The ongoing drought throughout the Southern Plains is contributing to the heat wave, he said.
“Extreme heat and drought go hand in hand, as Oklahoma has seen in its past,” McManus explained. “The extreme droughts of the 1930s and 1950s produced many of Oklahoma's heat records.”
And it's true that even some summers in the last 15 years, such as 1996, 2000 or 2006, have produced a few really hot days. But this heat wave is different, and McManus talked Tuesday about the factors having contributed to a summer in which the Oklahoma Mesonet weather network has had a station reach at least 100 degrees 54 days so far this year.
The first 100-degree day was recorded April 3 at Mesonet sites in Altus, Mangum, Hollis, Retrop and Butler.
With the drought comes a lack of green vegetation and soil moisture. That leads to a majority of the sun's energy going toward heating the earth's surface instead of evaporating soil moisture or being absorbed by plants. During the summer, the sun's intensity is at its greatest and there is plenty of energy to be used for that heating.

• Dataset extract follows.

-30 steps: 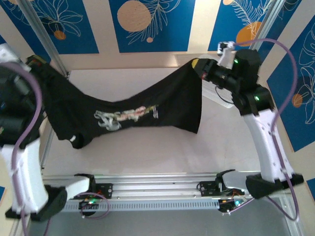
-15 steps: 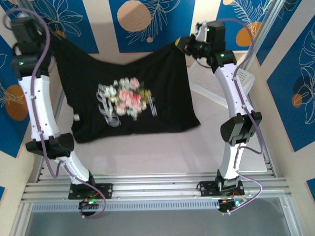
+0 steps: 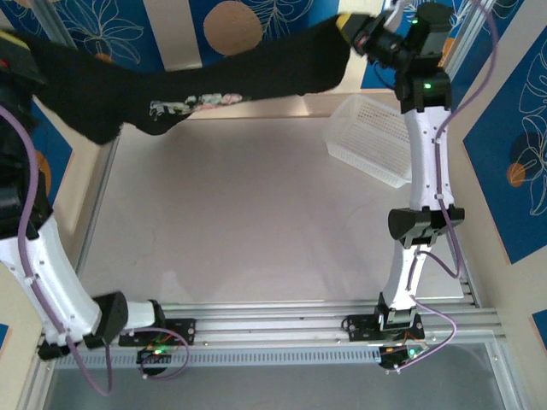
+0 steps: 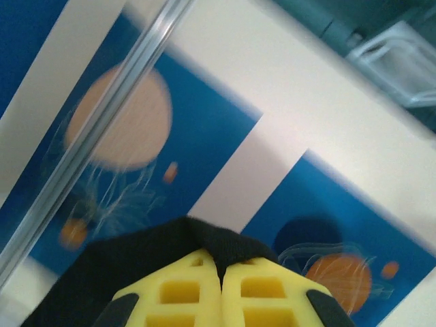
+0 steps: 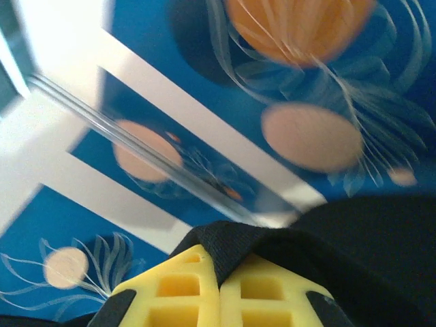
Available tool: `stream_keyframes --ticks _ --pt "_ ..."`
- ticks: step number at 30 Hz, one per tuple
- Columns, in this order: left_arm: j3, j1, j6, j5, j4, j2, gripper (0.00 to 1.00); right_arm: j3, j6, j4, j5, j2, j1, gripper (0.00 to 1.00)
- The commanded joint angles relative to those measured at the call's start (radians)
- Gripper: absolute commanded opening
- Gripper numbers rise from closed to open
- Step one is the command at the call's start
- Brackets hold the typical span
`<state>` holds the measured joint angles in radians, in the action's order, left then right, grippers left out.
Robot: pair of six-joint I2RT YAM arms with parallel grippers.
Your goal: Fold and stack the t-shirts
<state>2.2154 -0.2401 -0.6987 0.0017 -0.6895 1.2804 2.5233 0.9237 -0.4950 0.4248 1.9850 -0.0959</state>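
Observation:
The black t-shirt is stretched in the air between both grippers, high at the back of the top external view. Its rose print shows edge-on along the lower hem side. My right gripper is shut on the shirt's right corner; in the right wrist view the yellow fingers pinch a fold of black fabric. My left gripper is shut on the other corner, with black cloth bunched over its fingertips. The shirt's left end sags low.
A white perforated basket lies tilted at the back right of the table, just under the right arm. The left arm rises along the left edge. Blue patterned wall panels stand behind.
Both arms have swung up and back, lifting the shirt off the table. It went from hanging flat with the print facing me to stretched almost edge-on. The basket is now uncovered.

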Motion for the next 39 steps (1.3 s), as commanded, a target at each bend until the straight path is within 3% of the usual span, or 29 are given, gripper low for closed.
stream_keyframes --ticks 1,7,10,13,18,28,33,39 --pt "-0.353 -0.01 -0.018 -0.007 -0.094 -0.137 0.0 -0.286 -0.116 -0.163 -0.015 -0.08 -0.038 0.0" --pt "-1.043 0.017 -0.097 0.108 -0.19 -0.432 0.0 -0.954 -0.1 -0.08 -0.169 -0.238 -0.095 0.0" --pt "-1.329 0.026 -0.15 0.208 -0.198 -0.528 0.0 -1.104 -0.104 -0.057 -0.203 -0.214 -0.112 0.0" --pt "-1.521 0.032 -0.192 0.274 -0.215 -0.594 0.0 -1.151 -0.138 -0.091 -0.247 -0.162 -0.128 0.0" --pt "-1.571 0.031 -0.205 0.264 -0.331 -0.683 0.0 -1.185 -0.157 -0.218 -0.355 -0.139 -0.148 0.0" --pt "-1.488 0.031 -0.248 0.194 -0.464 -0.719 0.0 -1.364 -0.103 -0.409 -0.566 -0.349 -0.205 0.0" --pt "-1.409 0.031 -0.304 0.1 -0.612 -0.746 0.0 -1.499 -0.109 -0.418 -0.605 -0.46 -0.179 0.0" --pt "-1.375 0.031 -0.419 0.056 -0.701 -0.863 0.0 -1.543 -0.129 -0.387 -0.587 -0.438 -0.154 0.0"
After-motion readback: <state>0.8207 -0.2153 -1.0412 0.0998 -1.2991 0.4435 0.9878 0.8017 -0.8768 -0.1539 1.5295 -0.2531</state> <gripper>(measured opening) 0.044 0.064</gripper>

The heat then depletes more soil moisture and withers more plants, so the heat and drought then begin to feed off each other in that destructive feedback loop.
How did it begin?
The drought began last fall. Since Oct. 1, 2010, the statewide average rainfall total is more than 12 inches below normal, the second-driest such period on record dating to 1921. For the western half of the state, it has been the driest on record.
A strong La Nina formed last summer, cooling equatorial Pacific waters and helping push the jet stream to the north through the spring, giving the drought a six-month head start. The La Nina has since faded, but it occurred just in time for the beginning of the normal summer heat and dryness.
The heat began in earnest during June when a ridge of high pressure camped over the Southern Plains. June ended as the second-warmest across the state since 1895. That was behind only 1953, and the heat has persisted since then.
“Thanks to the drought, we continue to face a summer on steroids,” McManus said. “The extreme heat will continue unabated until significant rains occur or fall arrives, whichever comes first.”